> _What the exercise asks_
Only the lines from the one that contains "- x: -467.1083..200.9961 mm" to the last line below, both included, should be transcribed. Pictures stay out of the copy.

- - - - -

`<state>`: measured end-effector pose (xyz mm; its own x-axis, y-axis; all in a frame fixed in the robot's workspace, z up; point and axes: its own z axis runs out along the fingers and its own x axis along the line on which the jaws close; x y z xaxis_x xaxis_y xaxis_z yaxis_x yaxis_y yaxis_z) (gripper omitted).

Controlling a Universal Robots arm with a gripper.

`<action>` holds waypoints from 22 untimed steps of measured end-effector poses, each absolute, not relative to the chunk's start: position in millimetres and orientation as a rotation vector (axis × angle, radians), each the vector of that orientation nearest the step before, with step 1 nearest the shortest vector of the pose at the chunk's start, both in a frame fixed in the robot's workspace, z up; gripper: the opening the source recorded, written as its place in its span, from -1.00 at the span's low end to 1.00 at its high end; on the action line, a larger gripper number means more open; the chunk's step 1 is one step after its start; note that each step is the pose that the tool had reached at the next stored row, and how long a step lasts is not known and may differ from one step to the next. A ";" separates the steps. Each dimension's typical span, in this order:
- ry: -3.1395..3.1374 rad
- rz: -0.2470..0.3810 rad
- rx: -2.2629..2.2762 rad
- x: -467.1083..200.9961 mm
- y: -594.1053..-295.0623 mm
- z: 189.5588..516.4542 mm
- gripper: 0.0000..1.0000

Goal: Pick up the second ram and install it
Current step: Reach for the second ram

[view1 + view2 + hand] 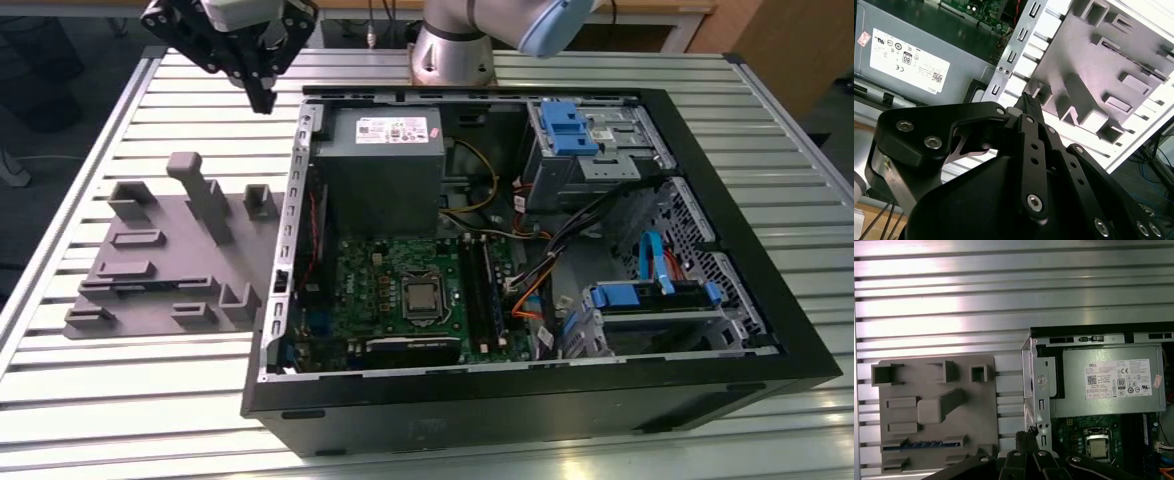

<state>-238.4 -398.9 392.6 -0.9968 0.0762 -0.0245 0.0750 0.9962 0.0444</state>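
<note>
The second ram point(921, 444) is a thin dark blue-green strip standing on edge in a slot of the grey holder plate point(979, 410). In the exterior view that plate point(160, 300) lies on the table at the exterior view's left of the open computer case point(694, 330), and the ram's slot shows as a dark line point(134, 284). My gripper point(263, 98) hangs high above the table beyond the plate, near the case's far corner. Its black fingers point(1026, 102) meet at a point with nothing between them. The fingertips point(1026, 439) are well apart from the ram.
Inside the case sit a grey power supply point(380, 165), the green motherboard point(367, 290) with its processor socket point(424, 297) and long black memory slots point(474, 290), loose cables point(534, 270) and blue drive brackets point(574, 125). Tall grey blocks point(200, 195) rise from the holder plate. The table is ribbed aluminium point(120, 390).
</note>
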 end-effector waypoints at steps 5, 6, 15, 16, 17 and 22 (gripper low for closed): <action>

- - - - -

> _Exercise response_
- x: -467.1083..200.9961 mm
- y: -594.1053..-295.0623 mm
- z: 189.5588..516.4542 mm
- gripper: 0.0000..1.0000

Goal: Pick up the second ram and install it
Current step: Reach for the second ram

[view1 + view2 + hand] 

<state>-238.4 -398.9 392.6 -0.9968 0.0762 -0.0245 0.0750 0.9962 0.0444</state>
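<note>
The second ram point(921, 444) is a thin dark blue-green strip standing on edge in a slot of the grey holder plate point(979, 410). In the exterior view that plate point(160, 300) lies on the table at the exterior view's left of the open computer case point(694, 330), and the ram's slot shows as a dark line point(134, 284). My gripper point(263, 98) hangs high above the table beyond the plate, near the case's far corner. Its black fingers point(1026, 102) meet at a point with nothing between them. The fingertips point(1026, 439) are well apart from the ram.
Inside the case sit a grey power supply point(380, 165), the green motherboard point(367, 290) with its processor socket point(424, 297) and long black memory slots point(474, 290), loose cables point(534, 270) and blue drive brackets point(574, 125). Tall grey blocks point(200, 195) rise from the holder plate. The table is ribbed aluminium point(120, 390).
</note>
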 end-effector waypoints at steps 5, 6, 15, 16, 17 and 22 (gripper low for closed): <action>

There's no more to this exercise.